Talvez pudesse fazer mais. Por mim. Por alguém. Por todos. Pelos pobres. Os doentes. Pelas crianças. Até aos que vejo ultimamente.
Credo! Nem quero olhar para trás, essa minha vida.. Ai!.. Muito menos, perguntar: Que parte da minha vida me pertenceu?

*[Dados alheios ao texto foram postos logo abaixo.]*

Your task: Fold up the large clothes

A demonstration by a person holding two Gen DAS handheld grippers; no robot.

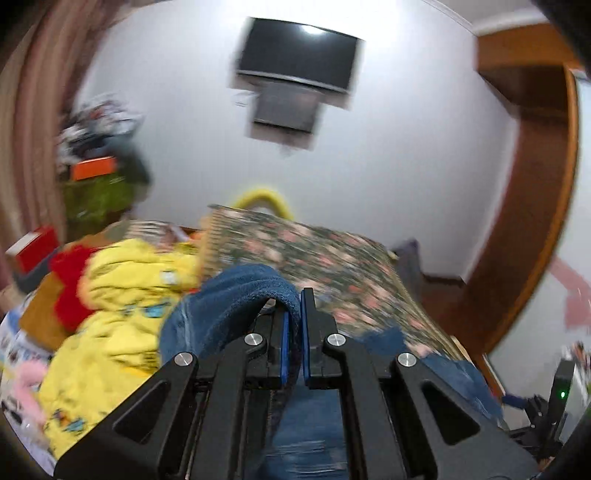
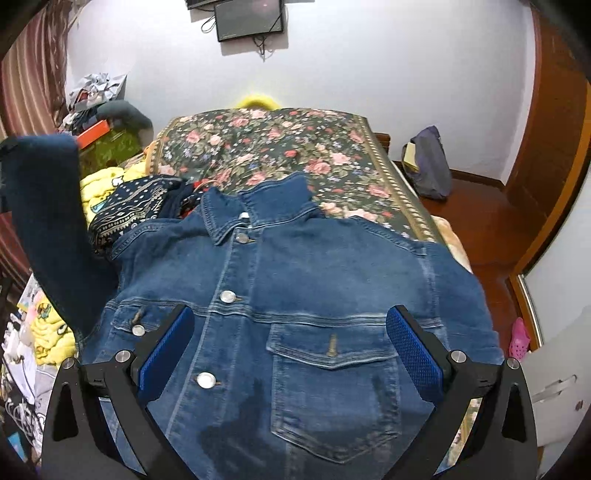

Não brigo com as pessoas. Com as paredes pode parecer. Pode ser lido. Interpretarem. Arrumarem hoje as palavras num qualquer caixote de lixo de uma qualquer cor. Não é importante. Nem sequer muito importante.
Esquece. Esqueçam. Às vezes sou só um pouco tolo. Penso muitas vezes, demasiadas, podia fazer alguma coisa simpática por alguém, mas tenho dias assim – tipo o “chico-das-mulheres”, chamem-lhe o que quiserem, não aguento as pessoas contra mim.
Desculpa se pareço distraído ultimamente. Sou um tolo que, aprendeu cedo e por obrigação, a dizer com convicção, SIM ou NÃO, sempre que o coração me recomenda e.. o silencio sempre foi muito meu.
Tenho medo. Sim. Às vezes tenho medo. Quase sempre também. Não neste momento. Por agora, sinto-me bastante resistente.
Não entendo porque não grito. Cada vez que me olho no espelho. Especialmente agora que não me vêem. Coragem! Grito!..
Controla as emoções.
És um bom homem.
Não és fraco.
Não és patético.
Resolve isso e recomeça a vida.
Eu conheço-te.
Nem quero olhar para trás e perguntar; afinal que parte da minha vida me pertenceu?